Как же Вы будете хоть бы с оптинской точки зрения судить, например, знакомого Вам турка или буддиста? Что Вам грешно, то ему не грешно, и наоборот. Только в самых общих рассуждениях можно к чужим религиям относиться с свою религиозною меркою — например, насколько в этих религиях, которые я обязан считать ложными (даже и тогда, когда они мне объективно нравятся), есть проблески того, что я должен считать истинным (в мусульманстве — вечная жизнь, в буддизме — аскетизм и милосердие). О своей религии я думаю и должен думать прежде всего с точки зрения спасения моей души (а все остальное и польза ближних «приложится»); о чужой религии я могу только судить с точки зрения исторической, политической, моральной и эстетической, считая и турка, и буддиста (китайца, положим) одинаково не назначенными для того вечного блаженства, которое мне обещано, если я последую за Христом, я могу разбирать с успехом все остальное в этих людях и судить о самом воплощении их учения в нравственной, государственной и эстетической жизни. Нельзя, например, уверить себя насильно, что болгарин (особенно объевропеенный) нравственнее и поэтичнее турка, потому что он нам единоверец. Пробовали у нас, и выходило — противная ложь, натяжка грубая и разочарование одним и стыд другим. Есть истины реальные, от которых не надо притворно и без пользы отворачиваться, раз они открылись уму. Можно сказать, что самый очаровательный мусульманин не получит вечного блаженства, а самый противный серб и болгарин, покаявшись и помолясь, могут его получить, и только. Религии разнообразны и потому исключительны. Практическая мораль одна и ко всем приложима; это ничуть не может колебать наших духовных верований, если они у нас тверды и ясны.

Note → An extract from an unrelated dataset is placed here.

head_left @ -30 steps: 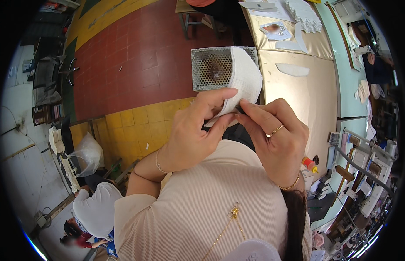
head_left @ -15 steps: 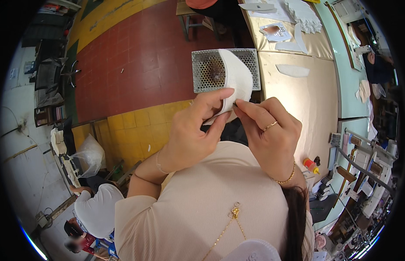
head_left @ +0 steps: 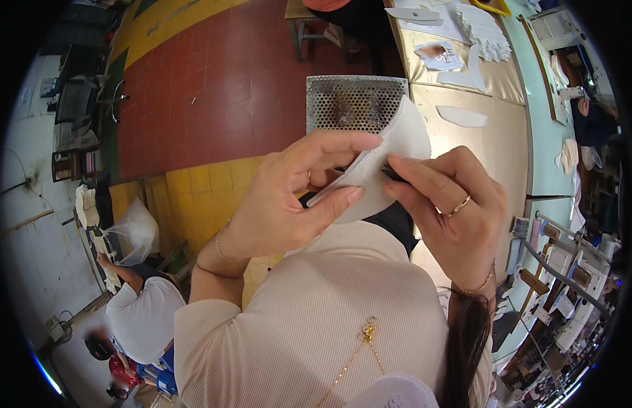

Естественная (то есть тоже Богом данная) мораль одна, без таинства религии — не душеспасительна; она очень приятна для сношений земных, она иногда эстетичная, она удобна, уважительна, она может служить даже средством устыдить плохого христианина — указанием, например, на доброго турка и т. д. Но как не-христиан будет судить Бог, мы не знаем. А для нас есть хоть общие правила.
Итак, мораль есть критерий для всего человечества; то же самое можно сказать и о государственных делах, о политике. Она — для всего человечества. Вы можете, как христианин, знать, что митрополит Филипп[605]
святее, я не говорю уж Иоанна Грозного, а хотя бы доброго Алексея Михайловича[606], но можете ли Вы, оставаясь христианином, разобрать: кто больше угоден Богу (нашему) или дьяволу Будда[607] или Магомет[608]? Конечно, нет. А их моральную политическую (историческую) ценность нам не возбранено разбирать.Биология еще шире. Питается (по-своему), дышит и растет всякая былинка, и умирает всякая инфузория, и самый святой человек имеет подобные же с ними общие процессы. Иметь эти общие биологические процессы удостоил и Сам воплотившийся Господь: Он кушал, дышал, жаждал, уставал, отдыхал, страдал и т. д.